No por eso se alejó de los pecadores, asumiendo generosamente su terrible condición y tomando sobre sí sus culpas; no rehusó el suplicio de los hombres más miserables y despreciados, de tal manera que ningún hombre, sea cual fuere su situación dolorosa, se pueda encontrar sin tener a Cristo a su lado, «porque el Hijo del hombre vino a buscar y a salvar lo que estaba perdido» (Lc 19,10). En boca de Jesús, la Buena Noticia que viene de Dios no excluye a nadie, porque «en Él todo habla de misericordia. Nada en Él es falto de compasión» (Bula Misericordiae Vultus, 8).

El «Hoy» con que Jesús cierra el relato expresa que se ha cumplido lo que las Escrituras –profetas y salmos– decían de Él. El «Hoy», dicho con mansedumbre y autoridad, se proyecta en el tiempo de la Iglesia y llega hasta nosotros con «la gracia y la paz de parte de aquel que es, que era y que vendrá» (Ap 1,1). Desde el comienzo de su predicación, se reveló como enviado a anunciar la Buena Nueva a los pobres, pero sin excluir a nadie. Él nos enseñó con la sencillez de sus parábolas que «prójimo» es toda persona que encontramos en el camino de la vida.

Querido Padre Gustavo: buena parte de tu ministerio pastoral estuvo al servicio de las clases más humildes y pobres de nuestra Arquidiócesis y hoy buena parte de ellos te acompañan. Como sé que compartimos el mismo afecto por el Papa Francisco, quiero destacar una página de su magisterio misionero que nos recuerda el lugar de los desposeídos en el corazón de la Iglesia, que siempre cuidó de «ofrecerles un alivio a su tribulación»: «Para la Iglesia –escribe el Santo Padre–, la opción por los pobres es una categoría teológica antes que cultural, sociológica, política o filosófica. Dios les otorga “su primera misericordia”.
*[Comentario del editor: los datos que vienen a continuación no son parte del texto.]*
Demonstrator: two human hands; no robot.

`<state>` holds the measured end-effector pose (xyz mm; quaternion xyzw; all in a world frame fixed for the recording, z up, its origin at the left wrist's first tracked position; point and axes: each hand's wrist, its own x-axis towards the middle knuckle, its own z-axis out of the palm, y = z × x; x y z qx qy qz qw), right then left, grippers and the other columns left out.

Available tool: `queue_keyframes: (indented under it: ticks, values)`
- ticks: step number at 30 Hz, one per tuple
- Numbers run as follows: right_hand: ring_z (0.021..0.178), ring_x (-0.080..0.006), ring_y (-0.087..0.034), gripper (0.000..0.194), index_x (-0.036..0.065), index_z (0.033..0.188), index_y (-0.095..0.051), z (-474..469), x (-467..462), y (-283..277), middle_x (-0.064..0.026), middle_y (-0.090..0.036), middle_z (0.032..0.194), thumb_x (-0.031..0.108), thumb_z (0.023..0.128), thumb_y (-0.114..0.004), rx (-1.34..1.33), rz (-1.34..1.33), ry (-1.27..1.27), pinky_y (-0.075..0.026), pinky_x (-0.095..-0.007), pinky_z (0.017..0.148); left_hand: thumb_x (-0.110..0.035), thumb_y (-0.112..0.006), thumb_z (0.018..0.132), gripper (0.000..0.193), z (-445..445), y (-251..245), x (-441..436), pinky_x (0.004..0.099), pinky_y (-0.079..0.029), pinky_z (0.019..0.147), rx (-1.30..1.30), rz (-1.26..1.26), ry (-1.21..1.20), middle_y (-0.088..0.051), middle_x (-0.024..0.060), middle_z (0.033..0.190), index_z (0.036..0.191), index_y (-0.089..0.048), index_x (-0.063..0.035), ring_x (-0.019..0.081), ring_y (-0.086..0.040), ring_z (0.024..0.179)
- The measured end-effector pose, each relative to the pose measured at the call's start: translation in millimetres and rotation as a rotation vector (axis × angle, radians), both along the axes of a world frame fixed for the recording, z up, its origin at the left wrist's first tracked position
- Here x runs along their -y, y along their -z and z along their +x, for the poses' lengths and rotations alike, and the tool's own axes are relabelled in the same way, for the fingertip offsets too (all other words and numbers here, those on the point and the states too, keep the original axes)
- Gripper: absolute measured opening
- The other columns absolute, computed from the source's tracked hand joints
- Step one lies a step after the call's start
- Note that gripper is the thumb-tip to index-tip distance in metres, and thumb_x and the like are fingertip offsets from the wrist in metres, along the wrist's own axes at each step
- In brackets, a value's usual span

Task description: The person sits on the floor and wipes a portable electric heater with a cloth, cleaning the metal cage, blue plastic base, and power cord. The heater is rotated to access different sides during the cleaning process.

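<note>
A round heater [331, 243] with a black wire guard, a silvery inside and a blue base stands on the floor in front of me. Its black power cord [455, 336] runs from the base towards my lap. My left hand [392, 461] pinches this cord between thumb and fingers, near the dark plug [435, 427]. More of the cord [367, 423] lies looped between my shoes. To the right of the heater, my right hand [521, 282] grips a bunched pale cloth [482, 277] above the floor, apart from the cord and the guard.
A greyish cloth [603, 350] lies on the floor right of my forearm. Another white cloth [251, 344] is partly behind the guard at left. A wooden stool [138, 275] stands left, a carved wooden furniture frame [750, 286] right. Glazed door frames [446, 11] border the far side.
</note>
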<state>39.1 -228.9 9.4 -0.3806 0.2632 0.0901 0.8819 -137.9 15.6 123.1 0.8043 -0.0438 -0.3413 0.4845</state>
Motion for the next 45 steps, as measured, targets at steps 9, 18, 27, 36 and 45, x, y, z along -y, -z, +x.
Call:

Esta preferencia divina tiene consecuencias en la vida de fe de todos los cristianos, llamados a tener “los mismos sentimientos de Jesucristo” (Flp 2,5). Inspirada en ella, la Iglesia hizo una opción por los pobres entendida como una “forma especial de primacía en el ejercicio de la caridad cristiana, de la cual da testimonio toda la tradición de la Iglesia”. Esta opción –enseñaba Benedicto XVI– “está implícita en la fe cristológica en aquel Dios que se ha hecho pobre por nosotros, para enriquecernos con su pobreza”. Por eso quiero una Iglesia pobre para los pobres. Ellos tienen mucho que enseñarnos. Además de participar del sentido de la fe (sensus fidei), en sus propios dolores conocen al Cristo sufriente.

Es necesario que todos nos dejemos evangelizar por ellos. La nueva evangelización es una invitación a reconocer la fuerza salvífica de sus vidas y a ponerlos en el centro del camino de la Iglesia. Estamos llamados a descubrir a Cristo en ellos, a prestarles nuestra voz en sus causas, pero también a ser sus amigos, a escucharlos, a interpretarlos y a recoger la misteriosa sabiduría que Dios quiere comunicarnos a través de ellos» (Evangelii Gaudium, 198).

Hace un tiempo, el Papa Francisco, al entregar el anillo episcopal en una ordenación como esta, allá en Roma, dijo: «No te olvides de que antes de este anillo estaba el de tus padres. Defiende la familia».
Hermano Gustavo: te doy la bienvenida a nuestro colegio episcopal, y digo colegio, porque somos discípulos de un solo Maestro, el mismo que te eligió para que te gastes y desgastes predicando su Buena Noticia a los pobres, Nuestro Señor Jesucristo.